I hope I can do my part to disprove that.
I think if you raise people with other languages, you open them up to foreign cultures, to foreign ideas, and again in the future, in a world that’s increasingly globalized, you give them solid opportunities for more connections when you get older.
There’s a quote from Nelson Mandela that goes something like “If you talk to a man in his second language, you talk to his brain; but if you talk to him in his mother language, you talk to his heart.”
Questions
English. Is Tim Pakistani or Persian? Does he live in France or Mexico?
Spanish. Define the terms polyglot and hyperpolyglot. Is he equally fluent in Arabic, Chinese, Dutch, French, Greek, Italian, Hindi, Japanese, Latin, Ojibway, Russian, Turkish?
Chinese. Tim has studied and learned many languages because his parents and teachers forced him to. True or false? Did he pick up foreign language skills from his parents?
French. What do many people think about Americans and their language skills?
Portuguese. It makes no difference where a person lives to learn different languages: France, China, Russia, Kansas, Mexico, The Netherlands, New York City, Norway, Tokyo, Switzerland. What do you think?
Russian. How does he feel about learning other languages?
Arabic. With globalization is it becoming more or less important to learn other languages? Why is learning other languages becoming more important?
Hebrew. Do you think Tim has “natural ability”, does he work and study very hard, is he extremely passionate about (or addicted to) learning new languages, does he use secret methods and techniques, or some or all of the above?
Turkish. How many languages can you speak? What about your friends? Have you met anyone who can speak many languages? Who is the language learning champion?

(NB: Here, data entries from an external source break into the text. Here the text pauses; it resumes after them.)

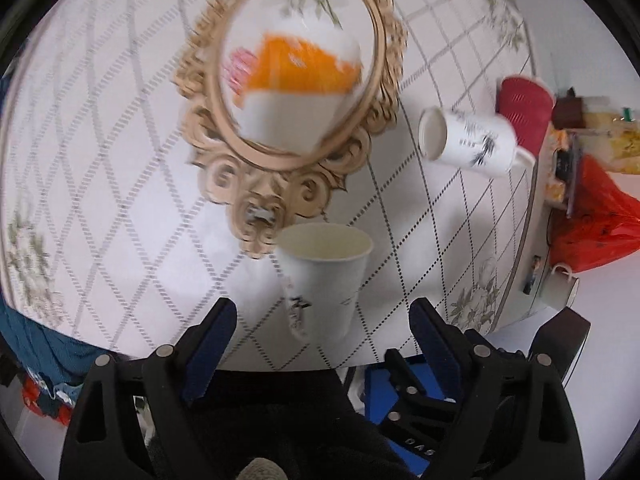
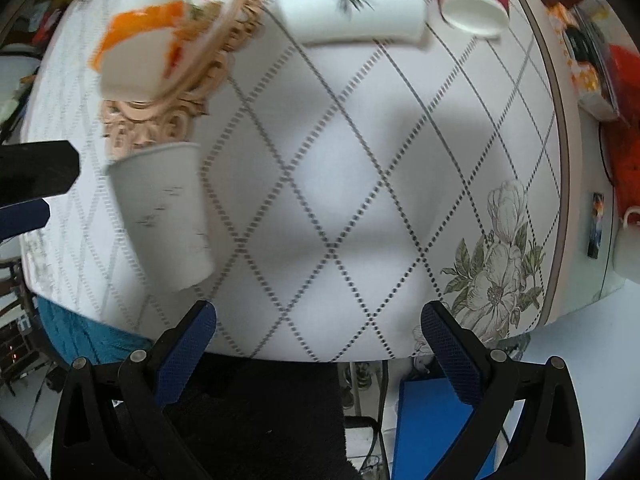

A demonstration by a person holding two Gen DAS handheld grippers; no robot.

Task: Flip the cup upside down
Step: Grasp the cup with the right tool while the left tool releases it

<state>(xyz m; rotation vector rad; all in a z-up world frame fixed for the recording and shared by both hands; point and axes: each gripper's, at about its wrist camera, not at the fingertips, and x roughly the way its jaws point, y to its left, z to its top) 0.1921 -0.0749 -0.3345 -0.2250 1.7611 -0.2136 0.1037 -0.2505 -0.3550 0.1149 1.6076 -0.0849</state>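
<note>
A white paper cup with dark print stands upright, mouth up, on the white quilted table near its front edge. It also shows in the right wrist view at the left. My left gripper is open, its blue-padded fingers on either side of the cup's base, not touching it. My right gripper is open and empty over the table's front edge, to the right of the cup. The tip of the left gripper's finger shows at the left edge of the right wrist view.
An orange-and-white cup stands on a gold ornate tray behind the paper cup. A white printed cup lies on its side at the far right, next to a red cup. A red bag and clutter lie beyond the table's right edge.
</note>
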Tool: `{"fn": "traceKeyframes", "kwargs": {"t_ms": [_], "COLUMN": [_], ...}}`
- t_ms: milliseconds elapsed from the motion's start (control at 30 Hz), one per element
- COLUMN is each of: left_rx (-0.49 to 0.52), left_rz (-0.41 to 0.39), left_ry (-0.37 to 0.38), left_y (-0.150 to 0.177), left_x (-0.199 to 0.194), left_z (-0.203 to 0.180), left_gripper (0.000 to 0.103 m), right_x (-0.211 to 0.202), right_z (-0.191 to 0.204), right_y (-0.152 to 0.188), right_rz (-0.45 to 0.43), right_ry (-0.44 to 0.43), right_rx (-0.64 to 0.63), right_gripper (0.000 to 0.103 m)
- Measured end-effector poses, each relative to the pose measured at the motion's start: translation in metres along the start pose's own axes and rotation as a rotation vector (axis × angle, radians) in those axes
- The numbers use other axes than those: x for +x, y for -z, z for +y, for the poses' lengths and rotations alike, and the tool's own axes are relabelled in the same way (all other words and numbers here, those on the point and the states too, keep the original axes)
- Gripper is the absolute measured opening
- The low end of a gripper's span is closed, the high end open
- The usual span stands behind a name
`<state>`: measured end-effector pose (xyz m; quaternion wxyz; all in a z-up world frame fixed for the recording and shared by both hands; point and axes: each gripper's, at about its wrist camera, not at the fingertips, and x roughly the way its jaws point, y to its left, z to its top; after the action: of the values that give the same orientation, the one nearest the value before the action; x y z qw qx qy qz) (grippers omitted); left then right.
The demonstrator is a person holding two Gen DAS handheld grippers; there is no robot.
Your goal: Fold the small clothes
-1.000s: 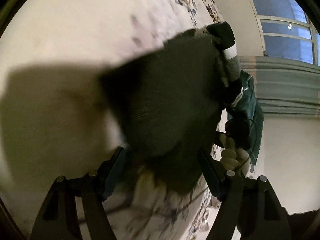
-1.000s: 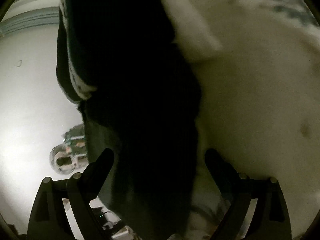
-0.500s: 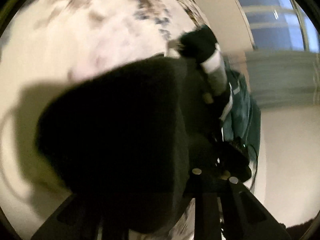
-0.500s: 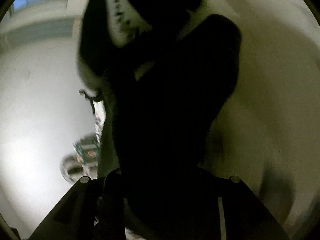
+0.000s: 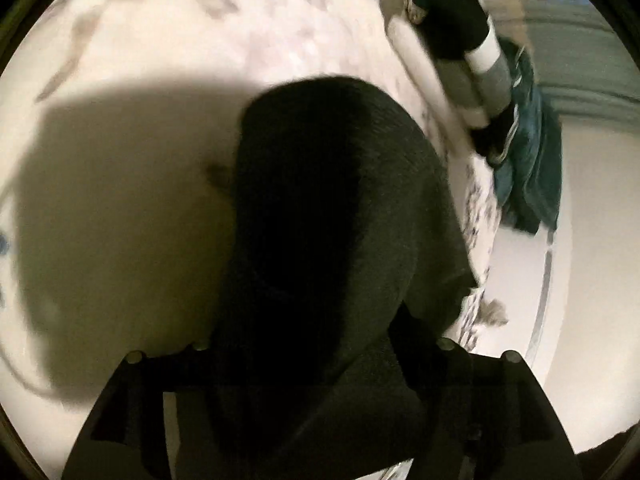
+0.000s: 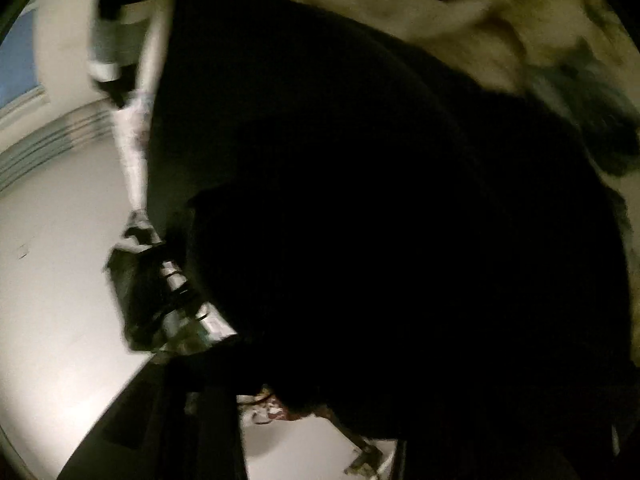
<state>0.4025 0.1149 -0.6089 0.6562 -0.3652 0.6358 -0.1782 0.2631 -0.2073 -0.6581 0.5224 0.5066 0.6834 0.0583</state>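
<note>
A dark small garment [image 5: 340,208] hangs in front of my left gripper [image 5: 320,344], draped over the fingers and lifted above the white floral bed cover [image 5: 200,40]. The left jaws stand close together under the cloth, shut on it. In the right wrist view the same dark garment [image 6: 380,220] fills most of the frame and covers my right gripper [image 6: 320,400], whose fingers are hidden by the cloth; it appears shut on the garment's edge.
A pile of clothes lies at the bed's far edge: a black, white and grey striped piece [image 5: 480,56] and a teal piece [image 5: 528,152]. The pale floor [image 6: 52,280] and a window [image 6: 16,60] lie beyond the bed.
Both grippers closed on the dark garment and lifted it off the bed. The cloth now hangs nearer the cameras and covers more of each view.
</note>
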Motion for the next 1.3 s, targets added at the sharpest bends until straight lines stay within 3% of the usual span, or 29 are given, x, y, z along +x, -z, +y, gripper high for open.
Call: {"fn": "traceKeyframes", "kwargs": {"t_ms": [100,200,333,433,467,533,633,667,700,767,800,833,867,1033,1067,1133,1200,1267,1300], "left_rx": [0.004,0.027,0.049,0.06,0.049,0.044,0.057,0.062,0.067,0.076,0.085,0.095,0.105,0.119,0.121,0.122,0.124,0.123,0.118], "left_rz": [-0.091,-0.192,-0.255,-0.188,-0.168,-0.195,-0.215,-0.216,-0.213,-0.214,-0.23,-0.257,-0.283,-0.305,-0.303,-0.296,-0.286,-0.271,-0.267], "left_ry": [-0.009,-0.094,-0.4,-0.668,-0.713,-0.676,-0.652,-0.642,-0.624,-0.672,-0.691,-0.702,-0.704,-0.686,-0.681,-0.674,-0.667,-0.657,-0.648], "left_y": [0.017,0.041,0.067,0.081,0.084,0.089,0.085,0.082,0.08,0.078,0.08,0.083,0.086,0.096,0.097,0.101,0.1,0.096,0.092], "left_x": [-0.026,-0.064,-0.086,-0.066,-0.06,-0.055,-0.045,-0.039,-0.033,-0.021,-0.018,-0.015,-0.014,-0.017,-0.017,-0.023,-0.035,-0.045,-0.048], "left_z": [-0.011,-0.019,0.005,0.042,0.055,0.07,0.073,0.072,0.073,0.072,0.071,0.068,0.067,0.075,0.076,0.08,0.088,0.088,0.087], "left_gripper": [0.061,0.062,0.062,0.062,0.062,0.066,0.086,0.1,0.103,0.103,0.103,0.103,0.103,0.103,0.103,0.103,0.103,0.103,0.103], "right_x": [-0.017,-0.045,-0.098,-0.129,-0.129,-0.127,-0.114,-0.103,-0.101,-0.08,-0.072,-0.054,-0.054,-0.096,-0.096,-0.089,-0.088,-0.084,-0.085], "right_z": [-0.007,-0.014,0.005,0.033,0.051,0.086,0.136,0.147,0.155,0.165,0.167,0.175,0.177,0.204,0.206,0.203,0.202,0.191,0.184], "right_y": [-0.003,0.008,0.009,-0.001,-0.012,-0.036,-0.094,-0.102,-0.11,-0.131,-0.132,-0.144,-0.139,-0.128,-0.136,-0.152,-0.155,-0.16,-0.16], "right_rz": [0.034,0.058,0.005,-0.092,-0.119,-0.204,-0.275,-0.275,-0.277,-0.25,-0.244,-0.231,-0.255,-0.48,-0.477,-0.381,-0.379,-0.323,-0.31], "right_ry": [0.064,0.132,0.234,0.298,0.315,0.355,0.43,0.445,0.456,0.471,0.464,0.454,0.477,0.497,0.494,0.455,0.477,0.503,0.485], "right_rx": [0.003,0.011,-0.038,-0.164,-0.21,-0.314,-0.435,-0.458,-0.475,-0.513,-0.525,-0.544,-0.559,-0.569,-0.556,-0.529,-0.55,-0.516,-0.484], "right_gripper": [0.062,0.063,0.063,0.063,0.063,0.063,0.063,0.063,0.063,0.063,0.05,0.008,0.004,0.003,0.003,0.004,0.005,0.025,0.042]}}
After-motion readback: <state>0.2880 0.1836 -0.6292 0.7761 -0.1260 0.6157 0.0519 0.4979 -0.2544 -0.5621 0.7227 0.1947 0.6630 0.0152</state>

Hindi, Urdu. Are the people in your city monolingual, bilingual or multilingual? Are there different people in your city or country who speak different languages?
Indonesian. If you could speak different languages fluently, what languages would you like to know? If I could speak many different languages fluently, I would like to speak . . . . . . . . .
Korean. What will happen in the future?
Japanese. People should study languages instead of only socializing, partying, drinking, listening to loud music, driving luxury cars. Do you agree?